Yakın olan elaları ile minik kalbim öttü. Yanaklarım yanıyordu bu normal miydi?

Yakın elalarına daha fazla bakamadım. “Ya bal bütün yanağım kestane oldu.”

Hiii işte şimdi sende paskalı oldun. Bırakamazsın beni.” diyerek koşmaya başlasa da peşinde gülerek koşturan küçüklüğüm mutluydu.

Bırakmazdı beni değil mi?

“Bende öyle düşünmüştüm taki o güne kadar ne acı.” Diyerek bir zambak daha ektim toprağa.

“Ne acı ben onu her an, her saniye zihnimde taşırken, hatırlarken beni bu kadar kolay silmesi ne acı. İlk tanıştığımız da yüzüne baktım biliyor musun? Beni tanıyacak ve kaçacak diye emindim kaçacaktı. O ne yaptı biliyor musun benim güzel annem. Tanımadı, yıllar geçse de ben onun gözlerinden tanıdım ama o beni bir an olsun tanımadı.”

Zambaklarım azalıyordu.

“Sonra dedim belki adımdan tanır ama beni en çok o şaşırttı biliyor musun annem? Beni gerçekten silmiş. Bir şüphem vardı küçüktü. Ama ben onu hatırlarken onun beni silmesi… Ben onlarla karşılaşacağım her anı planlarken beni silmesi bunu kendine nasıl yaptı.”
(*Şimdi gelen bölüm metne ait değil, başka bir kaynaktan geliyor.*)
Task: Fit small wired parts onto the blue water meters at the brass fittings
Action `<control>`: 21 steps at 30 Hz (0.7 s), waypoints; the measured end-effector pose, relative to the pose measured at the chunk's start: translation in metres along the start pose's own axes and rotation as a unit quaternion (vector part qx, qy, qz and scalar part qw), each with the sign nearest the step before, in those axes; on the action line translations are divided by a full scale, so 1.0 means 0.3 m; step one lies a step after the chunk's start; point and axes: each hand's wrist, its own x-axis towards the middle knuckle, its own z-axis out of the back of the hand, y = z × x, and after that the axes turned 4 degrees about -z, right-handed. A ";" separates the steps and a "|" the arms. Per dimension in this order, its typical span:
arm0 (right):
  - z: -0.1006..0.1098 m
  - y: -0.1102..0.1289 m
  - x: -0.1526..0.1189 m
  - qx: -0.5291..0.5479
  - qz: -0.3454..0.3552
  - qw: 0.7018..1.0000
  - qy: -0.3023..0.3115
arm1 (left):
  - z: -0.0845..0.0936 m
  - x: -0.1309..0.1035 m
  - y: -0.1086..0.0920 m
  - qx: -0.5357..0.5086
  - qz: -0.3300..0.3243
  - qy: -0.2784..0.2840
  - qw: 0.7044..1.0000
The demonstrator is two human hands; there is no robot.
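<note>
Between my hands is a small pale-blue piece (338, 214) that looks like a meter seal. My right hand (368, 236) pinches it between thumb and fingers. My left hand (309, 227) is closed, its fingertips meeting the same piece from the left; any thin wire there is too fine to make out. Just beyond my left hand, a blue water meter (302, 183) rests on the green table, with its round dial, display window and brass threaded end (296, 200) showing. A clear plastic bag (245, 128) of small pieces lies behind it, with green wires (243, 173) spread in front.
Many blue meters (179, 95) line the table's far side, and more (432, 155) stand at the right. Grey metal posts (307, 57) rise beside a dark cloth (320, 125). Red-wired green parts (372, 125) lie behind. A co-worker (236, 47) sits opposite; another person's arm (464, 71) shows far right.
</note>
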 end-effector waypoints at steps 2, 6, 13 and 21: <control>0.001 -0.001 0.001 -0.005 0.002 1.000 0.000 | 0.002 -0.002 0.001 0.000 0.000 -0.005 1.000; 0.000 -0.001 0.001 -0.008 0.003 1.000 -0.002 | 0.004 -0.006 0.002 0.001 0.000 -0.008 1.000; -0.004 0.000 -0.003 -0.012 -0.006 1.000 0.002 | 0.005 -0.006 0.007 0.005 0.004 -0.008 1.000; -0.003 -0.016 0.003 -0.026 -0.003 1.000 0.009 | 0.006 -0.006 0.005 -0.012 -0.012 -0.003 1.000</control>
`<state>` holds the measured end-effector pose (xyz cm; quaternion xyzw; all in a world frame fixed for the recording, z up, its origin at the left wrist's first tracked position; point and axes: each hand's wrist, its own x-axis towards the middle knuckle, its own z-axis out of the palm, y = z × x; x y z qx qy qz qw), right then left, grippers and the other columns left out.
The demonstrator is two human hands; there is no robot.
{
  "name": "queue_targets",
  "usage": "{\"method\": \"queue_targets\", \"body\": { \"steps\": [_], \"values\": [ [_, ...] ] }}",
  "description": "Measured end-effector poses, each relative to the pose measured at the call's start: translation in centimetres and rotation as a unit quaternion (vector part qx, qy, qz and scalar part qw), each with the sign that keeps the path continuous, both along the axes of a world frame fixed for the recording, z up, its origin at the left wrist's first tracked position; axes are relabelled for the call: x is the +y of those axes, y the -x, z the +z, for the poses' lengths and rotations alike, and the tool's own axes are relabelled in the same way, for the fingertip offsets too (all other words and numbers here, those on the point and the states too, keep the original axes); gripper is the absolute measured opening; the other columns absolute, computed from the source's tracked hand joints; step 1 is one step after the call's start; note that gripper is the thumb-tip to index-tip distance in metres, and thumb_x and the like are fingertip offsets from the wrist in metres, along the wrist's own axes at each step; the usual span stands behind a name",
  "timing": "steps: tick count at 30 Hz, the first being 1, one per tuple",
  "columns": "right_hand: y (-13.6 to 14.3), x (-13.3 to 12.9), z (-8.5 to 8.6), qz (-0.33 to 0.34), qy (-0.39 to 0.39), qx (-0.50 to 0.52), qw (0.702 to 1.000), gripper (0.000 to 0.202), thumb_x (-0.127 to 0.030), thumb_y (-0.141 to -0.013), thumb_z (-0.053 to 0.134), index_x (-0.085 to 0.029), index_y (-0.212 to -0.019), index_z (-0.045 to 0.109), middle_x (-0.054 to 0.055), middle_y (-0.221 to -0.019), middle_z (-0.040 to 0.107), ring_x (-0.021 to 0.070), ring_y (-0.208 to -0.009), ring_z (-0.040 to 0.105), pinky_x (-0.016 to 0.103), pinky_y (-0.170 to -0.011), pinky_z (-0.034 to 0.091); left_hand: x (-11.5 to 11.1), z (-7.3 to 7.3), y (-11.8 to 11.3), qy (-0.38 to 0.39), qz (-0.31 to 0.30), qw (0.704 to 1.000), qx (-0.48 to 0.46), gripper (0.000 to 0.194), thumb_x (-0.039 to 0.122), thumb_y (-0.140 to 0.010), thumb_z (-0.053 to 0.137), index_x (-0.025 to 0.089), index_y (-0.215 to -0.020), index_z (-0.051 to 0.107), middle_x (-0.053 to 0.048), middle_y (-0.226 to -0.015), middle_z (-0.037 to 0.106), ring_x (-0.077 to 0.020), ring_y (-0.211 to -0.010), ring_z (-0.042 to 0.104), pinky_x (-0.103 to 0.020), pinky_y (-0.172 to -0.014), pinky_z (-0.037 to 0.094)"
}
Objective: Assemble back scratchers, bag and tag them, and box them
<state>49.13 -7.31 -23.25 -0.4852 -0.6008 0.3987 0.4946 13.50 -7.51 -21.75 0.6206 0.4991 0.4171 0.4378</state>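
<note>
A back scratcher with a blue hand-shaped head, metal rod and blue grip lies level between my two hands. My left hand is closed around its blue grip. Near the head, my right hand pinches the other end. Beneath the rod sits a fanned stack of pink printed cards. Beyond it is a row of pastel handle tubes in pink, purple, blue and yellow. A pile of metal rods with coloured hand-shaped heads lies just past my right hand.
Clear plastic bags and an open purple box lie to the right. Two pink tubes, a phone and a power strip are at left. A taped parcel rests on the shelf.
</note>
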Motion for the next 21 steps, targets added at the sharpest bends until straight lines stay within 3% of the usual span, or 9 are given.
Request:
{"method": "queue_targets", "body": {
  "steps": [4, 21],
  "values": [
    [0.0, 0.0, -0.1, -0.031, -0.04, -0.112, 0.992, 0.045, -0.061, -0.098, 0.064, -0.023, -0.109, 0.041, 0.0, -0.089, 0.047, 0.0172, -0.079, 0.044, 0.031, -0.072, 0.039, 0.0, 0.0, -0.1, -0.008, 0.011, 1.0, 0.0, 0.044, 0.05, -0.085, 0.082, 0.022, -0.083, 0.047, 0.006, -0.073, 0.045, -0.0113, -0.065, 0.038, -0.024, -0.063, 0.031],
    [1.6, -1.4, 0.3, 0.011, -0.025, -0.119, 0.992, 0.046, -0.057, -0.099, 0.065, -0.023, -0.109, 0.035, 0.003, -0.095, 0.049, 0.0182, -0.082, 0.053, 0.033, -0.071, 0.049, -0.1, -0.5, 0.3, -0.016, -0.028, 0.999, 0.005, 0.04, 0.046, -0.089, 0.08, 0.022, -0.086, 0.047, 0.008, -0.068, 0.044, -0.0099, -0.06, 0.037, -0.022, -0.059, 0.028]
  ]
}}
Elimde kalan son iki tane zambağa baktım. Onlara da yer ayarlamalıydım. “Geçmiş artık çok karanlık ben bile aydınlatamıyorum. Ailesi hele kendisi…” gözümün önüne gelen elaları kırgındı. Bu ilk kıracağım an olmayacaktı ama kırgın bakan gözleri içimi delip geçiyordu. Gözümden akan bir damla yaşı savuşturdum.

Toprakta gezinen ellerimle toprağı avuçladım.

“Ama onların yanına bu yapılanları bırakmayacağım. Üzülen üzülecek…ben de dahil. Huzurla uyuman için her şeyi yapacağım benim güzel annem. Benim bir tanem her şey senin için. Senin için bu davamı kazanacağım.”

Son zambakları da ekip boş bir alan yarattım.

Mezarın üstüne doğru kenarına kıvrılıp uzandım. Bacaklarım kendiliğinde kıvrıldı. Radyodan annemin en sevdiği Edip Akbayram Hasretinle Yandı Gönlüm kasetini radyoya yerleştirip usulca başımı koluma yasladım.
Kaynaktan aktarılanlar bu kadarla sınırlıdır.